__What is required__:
For each line of the listing that contains "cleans", make a copy and return it.

# # #

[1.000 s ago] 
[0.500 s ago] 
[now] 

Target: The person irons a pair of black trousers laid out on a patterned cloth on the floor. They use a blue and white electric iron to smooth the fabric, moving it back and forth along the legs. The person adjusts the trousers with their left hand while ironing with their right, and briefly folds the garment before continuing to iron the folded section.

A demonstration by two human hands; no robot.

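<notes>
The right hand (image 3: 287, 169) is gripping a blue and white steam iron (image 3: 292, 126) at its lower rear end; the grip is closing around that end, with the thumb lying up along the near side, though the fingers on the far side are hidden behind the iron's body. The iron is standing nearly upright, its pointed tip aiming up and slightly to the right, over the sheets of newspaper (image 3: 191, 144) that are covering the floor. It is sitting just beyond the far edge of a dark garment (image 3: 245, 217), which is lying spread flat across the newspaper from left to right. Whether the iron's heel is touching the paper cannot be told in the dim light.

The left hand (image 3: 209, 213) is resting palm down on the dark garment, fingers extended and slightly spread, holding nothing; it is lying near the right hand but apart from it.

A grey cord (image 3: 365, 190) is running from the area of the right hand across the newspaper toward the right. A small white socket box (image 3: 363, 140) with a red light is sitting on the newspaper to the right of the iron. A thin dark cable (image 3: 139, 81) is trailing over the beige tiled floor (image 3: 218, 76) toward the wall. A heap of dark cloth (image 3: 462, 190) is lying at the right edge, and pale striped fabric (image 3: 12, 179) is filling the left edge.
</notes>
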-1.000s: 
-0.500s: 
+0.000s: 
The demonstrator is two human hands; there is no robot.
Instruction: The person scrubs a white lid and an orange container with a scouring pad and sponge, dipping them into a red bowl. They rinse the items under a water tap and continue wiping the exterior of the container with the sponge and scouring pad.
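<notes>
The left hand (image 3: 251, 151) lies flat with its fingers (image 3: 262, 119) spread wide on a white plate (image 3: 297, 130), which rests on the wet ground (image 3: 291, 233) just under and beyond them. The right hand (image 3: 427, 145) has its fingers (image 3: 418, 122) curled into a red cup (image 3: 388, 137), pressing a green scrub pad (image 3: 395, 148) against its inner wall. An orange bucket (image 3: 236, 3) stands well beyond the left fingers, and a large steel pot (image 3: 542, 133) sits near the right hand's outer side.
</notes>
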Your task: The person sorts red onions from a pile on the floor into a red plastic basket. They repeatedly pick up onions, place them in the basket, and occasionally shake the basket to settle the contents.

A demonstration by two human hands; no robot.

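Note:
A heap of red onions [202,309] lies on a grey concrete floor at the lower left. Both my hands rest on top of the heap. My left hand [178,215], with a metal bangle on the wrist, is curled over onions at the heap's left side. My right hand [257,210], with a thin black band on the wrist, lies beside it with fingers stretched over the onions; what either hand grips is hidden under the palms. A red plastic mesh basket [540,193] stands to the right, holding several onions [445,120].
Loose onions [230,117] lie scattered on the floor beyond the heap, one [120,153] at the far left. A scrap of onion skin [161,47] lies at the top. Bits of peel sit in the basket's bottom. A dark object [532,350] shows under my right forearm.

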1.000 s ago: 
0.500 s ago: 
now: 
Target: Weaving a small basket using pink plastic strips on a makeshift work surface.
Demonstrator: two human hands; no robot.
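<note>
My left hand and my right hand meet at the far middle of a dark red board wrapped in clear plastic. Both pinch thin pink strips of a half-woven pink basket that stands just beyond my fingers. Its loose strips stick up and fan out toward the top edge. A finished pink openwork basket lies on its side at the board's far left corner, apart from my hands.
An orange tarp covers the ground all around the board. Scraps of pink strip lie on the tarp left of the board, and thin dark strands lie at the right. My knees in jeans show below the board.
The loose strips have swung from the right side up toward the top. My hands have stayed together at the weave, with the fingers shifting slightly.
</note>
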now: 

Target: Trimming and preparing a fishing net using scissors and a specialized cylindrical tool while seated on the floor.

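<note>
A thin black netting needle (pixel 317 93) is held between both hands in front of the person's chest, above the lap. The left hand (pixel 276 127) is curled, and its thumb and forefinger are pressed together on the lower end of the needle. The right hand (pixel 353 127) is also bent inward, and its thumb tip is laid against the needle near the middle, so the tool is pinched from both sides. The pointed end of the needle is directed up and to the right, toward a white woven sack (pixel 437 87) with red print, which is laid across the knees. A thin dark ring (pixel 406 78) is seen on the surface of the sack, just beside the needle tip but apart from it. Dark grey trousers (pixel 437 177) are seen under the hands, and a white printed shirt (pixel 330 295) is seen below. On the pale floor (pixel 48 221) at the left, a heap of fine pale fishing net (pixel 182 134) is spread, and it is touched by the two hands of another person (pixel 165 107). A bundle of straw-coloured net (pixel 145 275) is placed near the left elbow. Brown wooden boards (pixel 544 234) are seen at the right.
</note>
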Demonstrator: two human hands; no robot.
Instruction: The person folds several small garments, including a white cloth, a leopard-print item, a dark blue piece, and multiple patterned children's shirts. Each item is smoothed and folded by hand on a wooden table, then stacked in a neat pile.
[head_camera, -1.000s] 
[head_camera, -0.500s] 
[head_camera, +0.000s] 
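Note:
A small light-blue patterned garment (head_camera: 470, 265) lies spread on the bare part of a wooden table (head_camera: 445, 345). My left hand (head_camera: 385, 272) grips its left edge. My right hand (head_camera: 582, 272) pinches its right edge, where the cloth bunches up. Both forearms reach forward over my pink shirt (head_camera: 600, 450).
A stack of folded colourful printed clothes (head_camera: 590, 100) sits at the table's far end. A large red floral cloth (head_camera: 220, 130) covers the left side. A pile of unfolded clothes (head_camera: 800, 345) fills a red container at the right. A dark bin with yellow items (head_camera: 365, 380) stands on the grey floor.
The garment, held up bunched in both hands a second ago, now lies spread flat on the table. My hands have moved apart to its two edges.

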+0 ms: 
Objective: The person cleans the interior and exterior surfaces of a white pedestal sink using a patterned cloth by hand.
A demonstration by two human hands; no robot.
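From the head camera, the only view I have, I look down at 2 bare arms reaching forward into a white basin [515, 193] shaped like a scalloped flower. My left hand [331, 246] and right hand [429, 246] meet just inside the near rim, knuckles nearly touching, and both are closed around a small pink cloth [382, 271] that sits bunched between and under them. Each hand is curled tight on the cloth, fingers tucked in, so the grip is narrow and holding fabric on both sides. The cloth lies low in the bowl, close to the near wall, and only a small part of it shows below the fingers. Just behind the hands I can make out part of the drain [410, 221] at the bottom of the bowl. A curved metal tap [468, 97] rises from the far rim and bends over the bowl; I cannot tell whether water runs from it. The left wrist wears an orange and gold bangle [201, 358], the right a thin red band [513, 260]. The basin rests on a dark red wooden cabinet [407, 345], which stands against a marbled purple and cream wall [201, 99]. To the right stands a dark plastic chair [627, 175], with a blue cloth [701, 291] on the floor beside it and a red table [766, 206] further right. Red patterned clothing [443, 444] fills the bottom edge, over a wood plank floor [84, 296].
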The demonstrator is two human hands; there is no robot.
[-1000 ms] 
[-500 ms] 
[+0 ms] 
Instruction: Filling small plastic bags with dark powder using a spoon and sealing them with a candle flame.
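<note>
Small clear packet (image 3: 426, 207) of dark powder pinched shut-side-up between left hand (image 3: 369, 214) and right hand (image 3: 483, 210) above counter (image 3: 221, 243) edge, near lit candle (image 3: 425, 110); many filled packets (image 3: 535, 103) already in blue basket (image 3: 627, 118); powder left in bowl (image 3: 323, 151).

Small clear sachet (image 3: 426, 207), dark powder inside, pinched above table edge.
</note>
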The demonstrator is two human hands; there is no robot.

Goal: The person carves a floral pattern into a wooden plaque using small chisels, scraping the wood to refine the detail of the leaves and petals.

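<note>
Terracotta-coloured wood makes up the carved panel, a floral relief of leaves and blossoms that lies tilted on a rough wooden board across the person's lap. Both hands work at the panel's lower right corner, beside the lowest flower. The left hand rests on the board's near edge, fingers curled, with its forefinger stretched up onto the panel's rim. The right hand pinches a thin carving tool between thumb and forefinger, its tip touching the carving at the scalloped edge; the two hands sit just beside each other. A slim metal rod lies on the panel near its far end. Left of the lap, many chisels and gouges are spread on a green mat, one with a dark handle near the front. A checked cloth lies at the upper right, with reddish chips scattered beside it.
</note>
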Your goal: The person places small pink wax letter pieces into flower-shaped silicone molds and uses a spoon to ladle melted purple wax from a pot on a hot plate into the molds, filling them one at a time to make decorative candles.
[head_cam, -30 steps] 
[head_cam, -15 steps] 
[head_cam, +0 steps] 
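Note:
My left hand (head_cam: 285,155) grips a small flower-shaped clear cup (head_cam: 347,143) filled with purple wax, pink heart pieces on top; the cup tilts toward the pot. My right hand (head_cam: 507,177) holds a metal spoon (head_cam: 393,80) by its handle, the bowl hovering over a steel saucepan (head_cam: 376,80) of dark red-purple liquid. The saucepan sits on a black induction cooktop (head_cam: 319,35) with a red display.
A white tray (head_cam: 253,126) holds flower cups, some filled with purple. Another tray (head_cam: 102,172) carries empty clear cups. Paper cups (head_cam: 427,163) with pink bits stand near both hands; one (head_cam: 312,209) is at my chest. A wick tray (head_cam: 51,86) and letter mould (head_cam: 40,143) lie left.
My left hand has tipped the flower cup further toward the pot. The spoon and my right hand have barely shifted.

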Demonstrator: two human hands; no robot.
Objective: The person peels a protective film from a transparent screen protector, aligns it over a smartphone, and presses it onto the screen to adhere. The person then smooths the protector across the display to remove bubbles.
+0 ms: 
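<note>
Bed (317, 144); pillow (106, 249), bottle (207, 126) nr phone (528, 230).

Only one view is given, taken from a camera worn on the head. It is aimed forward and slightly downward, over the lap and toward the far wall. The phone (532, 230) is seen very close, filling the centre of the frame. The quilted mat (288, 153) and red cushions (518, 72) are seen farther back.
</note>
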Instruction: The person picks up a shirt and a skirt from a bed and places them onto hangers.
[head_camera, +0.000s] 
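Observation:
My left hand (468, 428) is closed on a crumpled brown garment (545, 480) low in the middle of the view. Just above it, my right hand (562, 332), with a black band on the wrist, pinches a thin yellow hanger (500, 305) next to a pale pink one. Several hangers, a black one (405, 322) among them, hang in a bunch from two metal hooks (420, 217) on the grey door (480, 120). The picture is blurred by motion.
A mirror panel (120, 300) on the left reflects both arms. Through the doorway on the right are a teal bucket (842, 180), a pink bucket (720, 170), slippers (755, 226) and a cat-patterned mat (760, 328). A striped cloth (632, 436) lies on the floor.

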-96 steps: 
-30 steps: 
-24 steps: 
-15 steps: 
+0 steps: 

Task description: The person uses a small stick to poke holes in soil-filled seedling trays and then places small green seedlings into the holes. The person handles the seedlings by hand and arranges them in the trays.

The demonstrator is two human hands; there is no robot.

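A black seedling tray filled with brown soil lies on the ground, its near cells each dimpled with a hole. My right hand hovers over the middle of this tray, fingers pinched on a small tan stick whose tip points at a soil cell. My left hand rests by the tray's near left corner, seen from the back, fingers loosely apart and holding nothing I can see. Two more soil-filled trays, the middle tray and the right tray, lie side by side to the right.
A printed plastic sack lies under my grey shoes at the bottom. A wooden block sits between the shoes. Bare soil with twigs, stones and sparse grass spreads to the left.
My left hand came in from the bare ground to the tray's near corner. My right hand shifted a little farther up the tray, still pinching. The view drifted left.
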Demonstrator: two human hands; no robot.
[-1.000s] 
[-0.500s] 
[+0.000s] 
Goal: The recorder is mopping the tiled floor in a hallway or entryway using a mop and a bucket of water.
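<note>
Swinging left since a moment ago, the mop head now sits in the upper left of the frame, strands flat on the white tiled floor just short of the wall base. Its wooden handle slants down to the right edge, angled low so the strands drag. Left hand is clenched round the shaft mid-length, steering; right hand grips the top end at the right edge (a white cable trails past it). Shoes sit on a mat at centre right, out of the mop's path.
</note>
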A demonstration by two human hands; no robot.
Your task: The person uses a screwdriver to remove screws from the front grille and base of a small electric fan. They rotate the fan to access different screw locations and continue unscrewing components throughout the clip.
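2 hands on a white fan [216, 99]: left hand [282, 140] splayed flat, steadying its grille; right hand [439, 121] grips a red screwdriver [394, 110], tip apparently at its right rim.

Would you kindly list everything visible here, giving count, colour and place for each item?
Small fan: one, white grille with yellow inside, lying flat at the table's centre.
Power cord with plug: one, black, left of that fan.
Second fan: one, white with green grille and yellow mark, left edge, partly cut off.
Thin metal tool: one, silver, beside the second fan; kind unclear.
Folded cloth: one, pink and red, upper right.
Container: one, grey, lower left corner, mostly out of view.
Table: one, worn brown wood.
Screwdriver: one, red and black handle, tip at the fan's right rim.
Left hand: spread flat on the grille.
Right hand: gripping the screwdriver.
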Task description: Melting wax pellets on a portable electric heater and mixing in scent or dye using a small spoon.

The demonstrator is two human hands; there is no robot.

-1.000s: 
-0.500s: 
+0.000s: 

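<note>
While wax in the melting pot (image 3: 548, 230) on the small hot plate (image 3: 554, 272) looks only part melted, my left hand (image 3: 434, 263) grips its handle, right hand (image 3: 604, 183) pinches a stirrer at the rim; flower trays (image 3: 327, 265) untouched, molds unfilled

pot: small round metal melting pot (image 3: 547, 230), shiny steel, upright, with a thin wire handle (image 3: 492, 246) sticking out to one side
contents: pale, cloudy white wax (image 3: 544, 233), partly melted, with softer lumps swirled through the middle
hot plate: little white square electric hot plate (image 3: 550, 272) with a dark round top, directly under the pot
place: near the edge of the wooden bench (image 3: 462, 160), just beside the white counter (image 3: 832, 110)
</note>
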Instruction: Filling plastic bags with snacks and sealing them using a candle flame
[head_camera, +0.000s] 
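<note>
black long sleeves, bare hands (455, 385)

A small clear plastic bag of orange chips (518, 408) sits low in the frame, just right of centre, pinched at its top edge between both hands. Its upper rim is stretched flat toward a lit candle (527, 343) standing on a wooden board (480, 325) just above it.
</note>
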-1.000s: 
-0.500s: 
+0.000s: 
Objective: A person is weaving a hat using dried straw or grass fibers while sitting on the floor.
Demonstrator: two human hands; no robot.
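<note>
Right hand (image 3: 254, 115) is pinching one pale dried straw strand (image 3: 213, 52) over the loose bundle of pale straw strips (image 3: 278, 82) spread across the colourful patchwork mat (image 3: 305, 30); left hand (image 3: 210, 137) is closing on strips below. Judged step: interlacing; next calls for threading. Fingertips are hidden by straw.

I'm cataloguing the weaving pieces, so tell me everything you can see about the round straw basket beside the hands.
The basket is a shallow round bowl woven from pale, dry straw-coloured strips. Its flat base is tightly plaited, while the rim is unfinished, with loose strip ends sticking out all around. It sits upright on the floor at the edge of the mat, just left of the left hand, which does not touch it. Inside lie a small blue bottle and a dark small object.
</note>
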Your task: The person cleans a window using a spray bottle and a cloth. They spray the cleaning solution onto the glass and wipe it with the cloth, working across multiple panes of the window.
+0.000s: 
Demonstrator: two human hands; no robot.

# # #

__Response for this exercise__:
Objective: The person cleans the interior and exterior surfaces of a white pedestal sink using a patterned cloth by hand.
Your task: The person cleans a window using a spray bottle and a cloth. They spray the cleaning solution onto the glass and wipe it with the cloth, working across multiple panes of the window.

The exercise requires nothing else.